Work order: What lines in the data hold the string "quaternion"? Show them.

☆ ☆ ☆ ☆ ☆

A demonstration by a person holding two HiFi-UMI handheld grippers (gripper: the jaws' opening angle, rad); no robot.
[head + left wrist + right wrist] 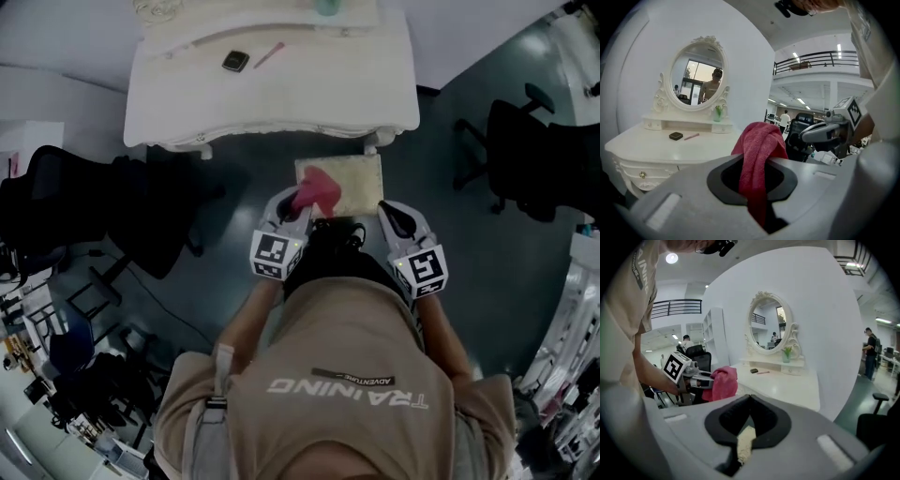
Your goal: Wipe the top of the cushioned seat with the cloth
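Observation:
The cushioned seat (354, 180) is a beige square stool just in front of me, below the white dressing table. A red cloth (316, 191) hangs over its near left part; I cannot tell if it touches the cushion. My left gripper (298, 208) is shut on the red cloth (757, 140), which bulges up between the jaws and trails down behind them. My right gripper (386, 210) is at the seat's near right corner, shut with its jaws meeting and holding nothing. A strip of the beige seat (744, 446) shows below my right gripper (750, 401).
The white dressing table (300, 94) stands just beyond the seat, with an oval mirror (697, 75), a small black case (235, 61) and a pink pen (269, 53). Black office chairs stand at the left (94, 206) and right (520, 155).

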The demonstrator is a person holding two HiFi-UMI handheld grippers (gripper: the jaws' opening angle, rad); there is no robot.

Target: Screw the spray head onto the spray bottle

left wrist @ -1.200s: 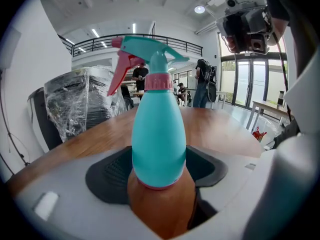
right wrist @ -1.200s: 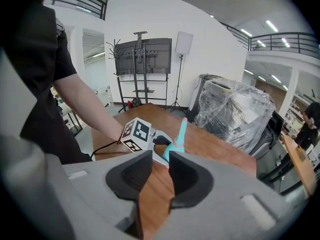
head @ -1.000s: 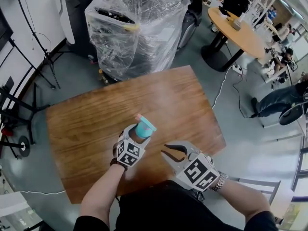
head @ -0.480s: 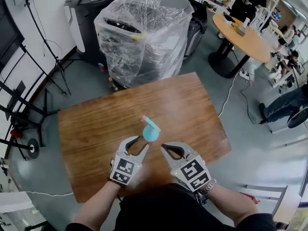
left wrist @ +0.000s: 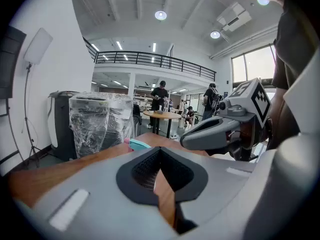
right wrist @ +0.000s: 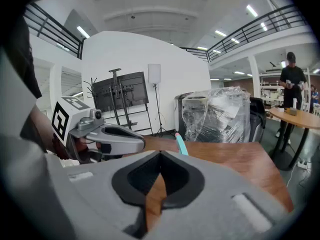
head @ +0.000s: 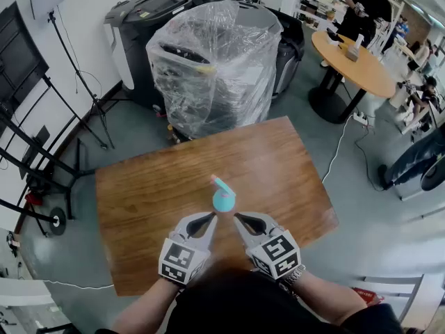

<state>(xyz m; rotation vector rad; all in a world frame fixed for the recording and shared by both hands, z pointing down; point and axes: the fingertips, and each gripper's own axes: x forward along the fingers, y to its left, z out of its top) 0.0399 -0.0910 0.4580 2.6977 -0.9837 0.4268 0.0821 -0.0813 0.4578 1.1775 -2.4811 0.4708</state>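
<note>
The spray bottle (head: 223, 198), teal with a pink-tipped spray head on top, stands upright by itself on the wooden table (head: 153, 186). My left gripper (head: 211, 218) sits just short of it on the near left, jaws shut and empty. On the near right is my right gripper (head: 238, 218), also shut with nothing in it. Their tips point at the bottle without touching it. In the left gripper view the teal spray head (left wrist: 137, 144) peeks over the shut left gripper (left wrist: 160, 154). In the right gripper view the spray head (right wrist: 181, 145) rises past the right gripper (right wrist: 160, 159).
A plastic-wrapped machine (head: 208, 61) and a dark printer (head: 142, 19) stand beyond the table's far edge. Black stands (head: 42, 152) are at the left. A round table (head: 354, 58) with a person (head: 368, 5) beside it is at the far right.
The left gripper let go of the bottle, drew back toward me and closed. The right gripper also closed and pulled in. The bottle stays standing on the table.
</note>
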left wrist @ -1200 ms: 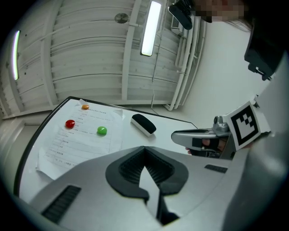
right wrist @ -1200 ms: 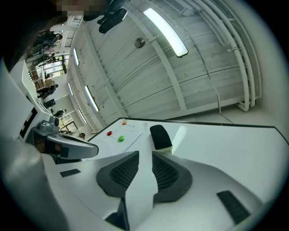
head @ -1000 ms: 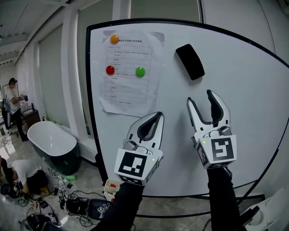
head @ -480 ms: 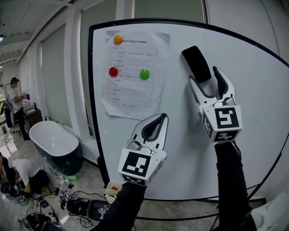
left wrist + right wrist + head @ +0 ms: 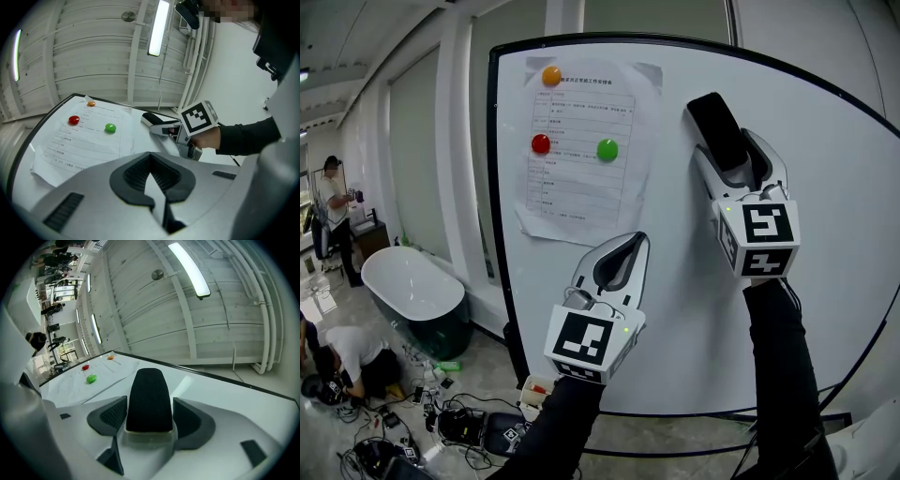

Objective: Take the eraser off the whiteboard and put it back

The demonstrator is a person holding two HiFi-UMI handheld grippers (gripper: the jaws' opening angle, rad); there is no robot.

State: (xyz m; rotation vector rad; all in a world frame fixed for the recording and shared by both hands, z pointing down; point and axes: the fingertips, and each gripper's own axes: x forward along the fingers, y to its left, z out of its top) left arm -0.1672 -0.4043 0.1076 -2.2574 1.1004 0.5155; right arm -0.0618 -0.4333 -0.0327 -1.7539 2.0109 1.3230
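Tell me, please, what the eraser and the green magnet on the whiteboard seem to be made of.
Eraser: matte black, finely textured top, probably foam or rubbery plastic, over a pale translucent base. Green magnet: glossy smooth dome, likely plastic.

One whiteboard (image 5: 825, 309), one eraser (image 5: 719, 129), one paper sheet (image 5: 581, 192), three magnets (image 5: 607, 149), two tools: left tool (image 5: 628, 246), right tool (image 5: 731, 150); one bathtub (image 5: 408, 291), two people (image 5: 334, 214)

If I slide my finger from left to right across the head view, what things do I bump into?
Bathtub → red magnet → green magnet → eraser
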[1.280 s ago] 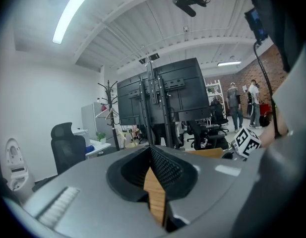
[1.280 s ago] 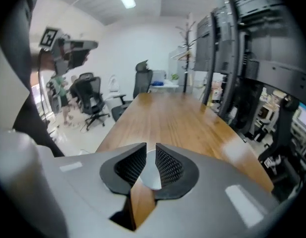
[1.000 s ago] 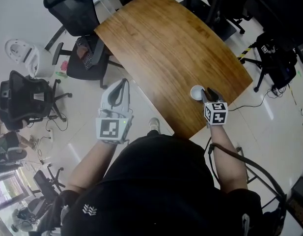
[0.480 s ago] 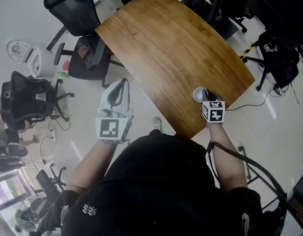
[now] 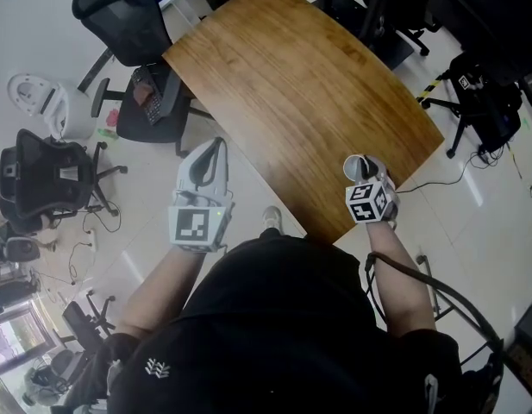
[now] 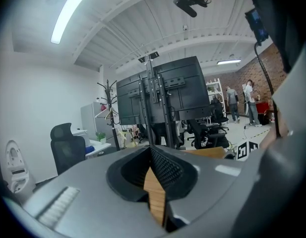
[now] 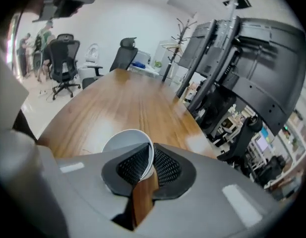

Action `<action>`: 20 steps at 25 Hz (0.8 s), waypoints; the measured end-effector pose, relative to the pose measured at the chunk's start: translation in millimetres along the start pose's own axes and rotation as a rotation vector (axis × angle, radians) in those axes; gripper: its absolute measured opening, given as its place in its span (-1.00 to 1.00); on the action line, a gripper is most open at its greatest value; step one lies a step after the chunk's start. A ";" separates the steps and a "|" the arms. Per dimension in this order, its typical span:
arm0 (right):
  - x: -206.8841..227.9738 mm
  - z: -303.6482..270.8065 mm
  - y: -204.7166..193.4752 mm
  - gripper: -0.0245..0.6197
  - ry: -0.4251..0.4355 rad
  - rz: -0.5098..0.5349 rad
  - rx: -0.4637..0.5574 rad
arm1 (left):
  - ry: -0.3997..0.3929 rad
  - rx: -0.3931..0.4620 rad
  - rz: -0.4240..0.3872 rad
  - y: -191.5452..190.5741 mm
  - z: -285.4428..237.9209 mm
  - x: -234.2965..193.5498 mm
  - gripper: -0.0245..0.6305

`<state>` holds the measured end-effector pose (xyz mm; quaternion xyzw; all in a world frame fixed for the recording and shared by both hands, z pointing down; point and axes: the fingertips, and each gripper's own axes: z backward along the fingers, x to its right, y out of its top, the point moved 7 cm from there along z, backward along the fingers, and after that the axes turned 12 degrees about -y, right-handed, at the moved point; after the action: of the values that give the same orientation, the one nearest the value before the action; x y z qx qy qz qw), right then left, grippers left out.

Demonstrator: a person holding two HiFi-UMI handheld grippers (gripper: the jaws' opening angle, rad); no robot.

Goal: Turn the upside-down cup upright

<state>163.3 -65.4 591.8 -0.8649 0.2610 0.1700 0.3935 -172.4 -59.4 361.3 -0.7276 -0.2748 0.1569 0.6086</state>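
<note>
While clamping the white cup [image 7: 124,142] by its wall, near the wooden table's [image 5: 283,84] front corner, ease the right gripper's [image 7: 149,157] closing jaws gently, roll rim-up, then set down clear of the edge. Left gripper [image 6: 152,155]: jaws together, empty, beside the table.

head view: white round cup [image 5: 352,164] mostly hidden behind right gripper [image 5: 364,176]. right gripper view: jaws closing, cup wall between them, gripper body covers the cup's near side. left gripper view: distant people [image 6: 240,100] too small to make out.
</note>
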 end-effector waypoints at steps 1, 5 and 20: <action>-7.0 2.7 2.0 -0.83 -0.004 0.048 0.015 | -0.002 0.002 0.000 -0.2 -0.4 0.9 -0.93; -37.7 10.1 12.4 -0.75 0.007 0.087 0.081 | -0.006 0.004 -0.004 0.3 -2.0 2.2 -0.93; -76.2 -10.8 23.6 -0.55 0.225 -0.203 0.166 | 0.009 0.002 -0.003 1.4 4.0 -4.0 -0.93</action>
<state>89.1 -62.6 622.8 -0.8649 0.2279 0.0094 0.4471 -177.5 -58.8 358.6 -0.7273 -0.2730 0.1529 0.6108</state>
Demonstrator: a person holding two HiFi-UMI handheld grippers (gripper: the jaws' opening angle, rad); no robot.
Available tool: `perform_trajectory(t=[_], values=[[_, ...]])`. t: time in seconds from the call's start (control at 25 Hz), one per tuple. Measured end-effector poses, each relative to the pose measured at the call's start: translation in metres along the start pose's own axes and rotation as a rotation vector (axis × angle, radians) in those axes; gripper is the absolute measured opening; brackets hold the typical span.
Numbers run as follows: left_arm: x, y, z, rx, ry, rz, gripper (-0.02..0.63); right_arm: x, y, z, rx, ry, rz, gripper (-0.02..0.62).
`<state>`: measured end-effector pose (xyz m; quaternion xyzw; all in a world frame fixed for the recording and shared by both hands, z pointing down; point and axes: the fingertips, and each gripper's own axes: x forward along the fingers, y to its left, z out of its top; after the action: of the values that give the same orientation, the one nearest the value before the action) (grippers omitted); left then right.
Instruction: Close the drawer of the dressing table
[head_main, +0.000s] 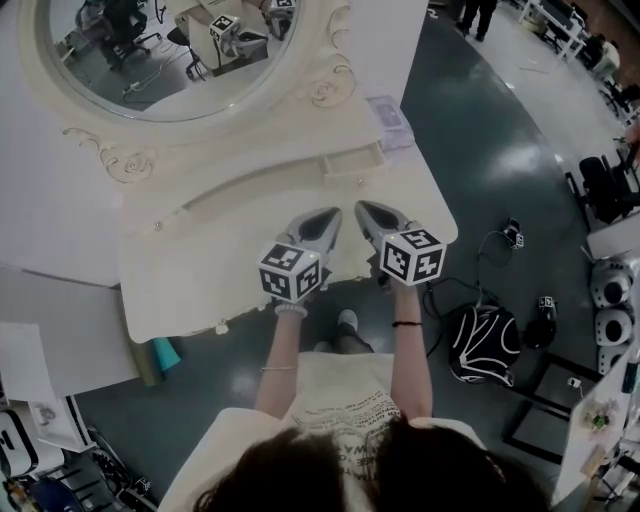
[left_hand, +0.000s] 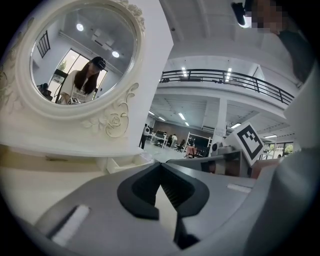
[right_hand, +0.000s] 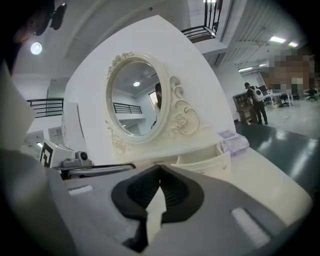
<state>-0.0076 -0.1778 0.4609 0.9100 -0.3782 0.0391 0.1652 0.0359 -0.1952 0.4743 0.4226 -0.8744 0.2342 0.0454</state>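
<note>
The cream dressing table (head_main: 200, 270) carries an oval mirror (head_main: 170, 60). Its small drawer (head_main: 352, 163) stands pulled out under the mirror's right side; it also shows as the drawer (right_hand: 202, 162) ahead in the right gripper view and the drawer (left_hand: 127, 162) to the left in the left gripper view. Side by side over the tabletop's front part, my left gripper (head_main: 330, 215) and right gripper (head_main: 365, 210) both point toward the mirror, short of the drawer. The left gripper (left_hand: 160, 164) is shut with nothing in it. The right gripper (right_hand: 159, 167) is likewise shut and empty.
A small pale box (head_main: 390, 122) sits on the table's right back corner, just right of the drawer. On the floor lie a black-and-white bag (head_main: 483, 345) at the right and a teal roll (head_main: 163, 352) under the table's left front. People stand far off (right_hand: 257, 102).
</note>
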Motion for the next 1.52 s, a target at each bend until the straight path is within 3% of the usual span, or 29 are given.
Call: perform_trajectory(t=[0.76, 1.52], values=[[0.025, 0.016, -0.018, -0.063, 0.031, 0.067, 0.0, 0.024, -0.046, -0.008, 0.047, 0.09, -0.021, 0.003], [0.032, 0.045, -0.037, -0.126, 0.098, 0.034, 0.0, 0.055, -0.058, -0.024, 0.103, 0.161, -0.098, 0.025]])
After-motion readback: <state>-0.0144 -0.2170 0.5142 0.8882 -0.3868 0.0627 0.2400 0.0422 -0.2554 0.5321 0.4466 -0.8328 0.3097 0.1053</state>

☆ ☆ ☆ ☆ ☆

Reply to the task:
`<state>` holds the measured end-effector pose (xyz mm; quaternion xyzw; all in a world frame fixed for the recording and shared by both hands, z pointing down; point and axes: the fingertips, and each gripper's own axes: z backward along the fingers, x to its right, y out of its top, the point moved 7 cm from there along z, backward along the fingers, and after that the axes turned 12 degrees about -y, right-handed, at the moved point; after the action: of the values that give the same orientation, the one nearest the value before the action; x y z qx qy qz qw), right then left, grippers left out.
`<state>`: measured end-effector pose (xyz m; quaternion xyzw; all in a world frame fixed for the recording and shared by both hands, z pointing down; point and axes: the fingertips, and each gripper's own axes: x forward along the fingers, y to its left, z out of its top; after the action: of the values that give the same orientation, the one nearest the value before the action) (grippers omitted); left then right.

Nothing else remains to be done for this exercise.